**PROBLEM:**
The stretch wanted below opens at the line containing "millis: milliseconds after" and closes at the line containing "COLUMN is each". Please return it exactly, with no other lines.
══ THE DATA
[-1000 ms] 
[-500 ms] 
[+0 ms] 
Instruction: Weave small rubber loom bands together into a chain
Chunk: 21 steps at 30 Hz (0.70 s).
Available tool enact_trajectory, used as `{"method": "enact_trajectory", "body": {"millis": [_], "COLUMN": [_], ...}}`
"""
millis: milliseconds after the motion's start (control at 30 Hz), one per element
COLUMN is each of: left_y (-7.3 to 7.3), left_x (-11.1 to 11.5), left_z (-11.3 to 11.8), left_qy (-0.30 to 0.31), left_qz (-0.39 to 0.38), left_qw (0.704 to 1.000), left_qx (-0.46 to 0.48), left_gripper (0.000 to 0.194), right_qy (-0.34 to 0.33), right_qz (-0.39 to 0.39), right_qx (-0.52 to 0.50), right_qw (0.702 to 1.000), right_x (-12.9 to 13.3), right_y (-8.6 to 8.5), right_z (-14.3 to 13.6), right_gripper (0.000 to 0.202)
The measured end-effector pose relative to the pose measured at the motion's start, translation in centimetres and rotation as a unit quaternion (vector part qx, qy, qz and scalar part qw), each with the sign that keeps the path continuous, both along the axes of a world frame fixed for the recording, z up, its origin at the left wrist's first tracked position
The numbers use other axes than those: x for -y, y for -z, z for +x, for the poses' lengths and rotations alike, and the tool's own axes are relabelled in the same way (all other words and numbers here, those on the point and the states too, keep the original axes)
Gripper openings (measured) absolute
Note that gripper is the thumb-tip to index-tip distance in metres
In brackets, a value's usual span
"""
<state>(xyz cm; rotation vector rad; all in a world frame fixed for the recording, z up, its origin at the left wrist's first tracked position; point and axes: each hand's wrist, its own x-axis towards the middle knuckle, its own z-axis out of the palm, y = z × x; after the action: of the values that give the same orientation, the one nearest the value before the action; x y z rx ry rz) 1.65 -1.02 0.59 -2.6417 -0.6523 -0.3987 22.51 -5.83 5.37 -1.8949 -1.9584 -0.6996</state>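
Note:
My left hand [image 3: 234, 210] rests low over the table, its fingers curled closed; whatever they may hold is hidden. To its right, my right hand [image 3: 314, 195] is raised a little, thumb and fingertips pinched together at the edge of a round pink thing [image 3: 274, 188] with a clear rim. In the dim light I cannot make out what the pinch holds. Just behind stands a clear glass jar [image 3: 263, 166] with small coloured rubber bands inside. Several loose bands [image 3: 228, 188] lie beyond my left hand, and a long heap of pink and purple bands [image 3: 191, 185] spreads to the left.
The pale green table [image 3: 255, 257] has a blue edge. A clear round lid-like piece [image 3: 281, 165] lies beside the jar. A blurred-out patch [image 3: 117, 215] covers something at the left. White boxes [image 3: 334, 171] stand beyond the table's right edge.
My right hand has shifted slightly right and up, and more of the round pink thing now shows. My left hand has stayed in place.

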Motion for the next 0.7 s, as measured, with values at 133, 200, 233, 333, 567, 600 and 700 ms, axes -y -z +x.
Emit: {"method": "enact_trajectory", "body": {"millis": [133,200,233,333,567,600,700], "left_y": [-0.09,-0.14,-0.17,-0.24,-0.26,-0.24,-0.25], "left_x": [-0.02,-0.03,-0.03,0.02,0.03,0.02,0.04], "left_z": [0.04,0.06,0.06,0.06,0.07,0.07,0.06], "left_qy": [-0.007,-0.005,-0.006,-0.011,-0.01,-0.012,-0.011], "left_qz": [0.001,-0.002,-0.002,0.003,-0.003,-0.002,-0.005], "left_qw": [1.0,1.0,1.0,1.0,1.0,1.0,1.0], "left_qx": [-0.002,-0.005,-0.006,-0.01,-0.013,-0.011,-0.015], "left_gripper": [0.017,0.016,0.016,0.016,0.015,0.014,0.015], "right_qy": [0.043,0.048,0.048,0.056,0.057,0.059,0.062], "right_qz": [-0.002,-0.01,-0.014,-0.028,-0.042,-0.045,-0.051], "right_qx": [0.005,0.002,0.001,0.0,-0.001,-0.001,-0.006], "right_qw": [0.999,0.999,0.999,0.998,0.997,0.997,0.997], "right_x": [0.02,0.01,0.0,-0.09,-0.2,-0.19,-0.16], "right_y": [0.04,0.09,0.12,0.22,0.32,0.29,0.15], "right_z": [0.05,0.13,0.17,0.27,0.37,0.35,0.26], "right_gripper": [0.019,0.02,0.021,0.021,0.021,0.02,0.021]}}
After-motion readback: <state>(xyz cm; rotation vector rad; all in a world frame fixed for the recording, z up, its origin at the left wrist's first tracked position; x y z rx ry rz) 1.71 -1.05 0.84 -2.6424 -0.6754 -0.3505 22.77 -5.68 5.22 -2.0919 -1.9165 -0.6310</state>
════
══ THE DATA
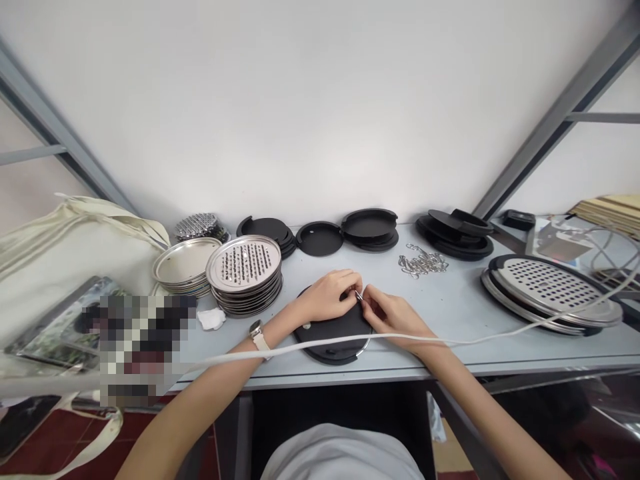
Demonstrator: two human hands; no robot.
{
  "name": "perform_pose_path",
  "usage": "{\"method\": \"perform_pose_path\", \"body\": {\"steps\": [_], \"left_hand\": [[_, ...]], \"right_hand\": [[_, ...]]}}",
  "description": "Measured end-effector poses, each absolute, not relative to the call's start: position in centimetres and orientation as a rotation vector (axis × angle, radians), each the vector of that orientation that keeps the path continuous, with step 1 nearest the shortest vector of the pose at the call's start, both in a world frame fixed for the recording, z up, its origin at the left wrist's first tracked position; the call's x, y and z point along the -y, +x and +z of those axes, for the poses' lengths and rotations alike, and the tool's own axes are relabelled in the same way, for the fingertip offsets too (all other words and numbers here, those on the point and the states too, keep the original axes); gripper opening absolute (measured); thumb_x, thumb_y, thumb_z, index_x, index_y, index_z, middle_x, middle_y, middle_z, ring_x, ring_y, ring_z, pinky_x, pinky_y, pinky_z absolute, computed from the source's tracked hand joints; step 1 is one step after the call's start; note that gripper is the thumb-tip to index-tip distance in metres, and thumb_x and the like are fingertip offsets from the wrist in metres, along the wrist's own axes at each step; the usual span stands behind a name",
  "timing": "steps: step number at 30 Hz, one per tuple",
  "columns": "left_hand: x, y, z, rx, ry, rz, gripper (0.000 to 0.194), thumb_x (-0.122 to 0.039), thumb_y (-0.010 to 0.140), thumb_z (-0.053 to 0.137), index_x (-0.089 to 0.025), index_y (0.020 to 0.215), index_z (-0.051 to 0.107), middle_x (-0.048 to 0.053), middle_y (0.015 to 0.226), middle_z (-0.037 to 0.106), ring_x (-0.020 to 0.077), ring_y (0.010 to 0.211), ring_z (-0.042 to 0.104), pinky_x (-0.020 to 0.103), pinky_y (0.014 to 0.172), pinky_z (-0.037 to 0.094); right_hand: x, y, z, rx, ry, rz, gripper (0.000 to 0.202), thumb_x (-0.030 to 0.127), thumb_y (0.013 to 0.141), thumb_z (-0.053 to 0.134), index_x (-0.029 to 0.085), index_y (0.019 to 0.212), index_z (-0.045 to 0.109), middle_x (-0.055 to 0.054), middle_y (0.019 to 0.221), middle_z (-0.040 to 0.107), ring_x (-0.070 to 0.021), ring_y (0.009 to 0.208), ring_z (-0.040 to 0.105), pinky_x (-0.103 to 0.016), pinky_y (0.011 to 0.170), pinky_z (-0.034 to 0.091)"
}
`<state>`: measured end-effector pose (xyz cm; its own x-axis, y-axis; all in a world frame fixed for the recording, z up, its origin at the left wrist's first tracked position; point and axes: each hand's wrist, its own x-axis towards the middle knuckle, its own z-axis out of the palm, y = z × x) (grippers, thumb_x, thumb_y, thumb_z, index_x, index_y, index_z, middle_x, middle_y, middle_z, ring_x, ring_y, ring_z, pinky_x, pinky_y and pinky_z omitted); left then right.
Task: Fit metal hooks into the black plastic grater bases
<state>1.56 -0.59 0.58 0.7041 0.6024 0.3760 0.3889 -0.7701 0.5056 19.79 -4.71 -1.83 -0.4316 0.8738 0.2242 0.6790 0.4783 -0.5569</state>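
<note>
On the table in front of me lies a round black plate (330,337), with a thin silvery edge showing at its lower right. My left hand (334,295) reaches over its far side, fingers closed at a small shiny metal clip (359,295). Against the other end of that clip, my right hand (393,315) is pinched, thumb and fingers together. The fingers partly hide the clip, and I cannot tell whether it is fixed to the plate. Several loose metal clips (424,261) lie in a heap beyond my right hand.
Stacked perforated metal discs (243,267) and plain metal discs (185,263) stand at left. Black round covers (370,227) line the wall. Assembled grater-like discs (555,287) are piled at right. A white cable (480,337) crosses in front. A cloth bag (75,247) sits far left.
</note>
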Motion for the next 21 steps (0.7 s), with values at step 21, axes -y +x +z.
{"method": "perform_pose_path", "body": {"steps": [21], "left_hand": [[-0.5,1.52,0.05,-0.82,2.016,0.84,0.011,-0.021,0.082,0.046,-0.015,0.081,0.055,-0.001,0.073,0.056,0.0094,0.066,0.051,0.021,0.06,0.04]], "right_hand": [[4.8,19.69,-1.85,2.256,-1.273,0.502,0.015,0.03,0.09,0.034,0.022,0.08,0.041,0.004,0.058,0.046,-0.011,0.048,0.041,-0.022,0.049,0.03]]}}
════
**ANSWER BOX:**
millis: milliseconds after the motion's start (control at 30 Hz), one per element
COLUMN is each of: left_y (-7.3 to 7.3), left_x (-11.1 to 11.5), left_z (-11.3 to 11.8), left_qy (-0.30 to 0.31), left_qz (-0.39 to 0.38), left_qw (0.704 to 1.000), left_qx (-0.46 to 0.48), left_gripper (0.000 to 0.194), right_qy (-0.34 to 0.33), right_qz (-0.39 to 0.39), right_qx (-0.52 to 0.50), right_qw (0.702 to 1.000), right_x (-12.9 to 13.3), right_y (-8.6 to 8.5), right_z (-14.3 to 13.6), right_gripper (0.000 to 0.202)

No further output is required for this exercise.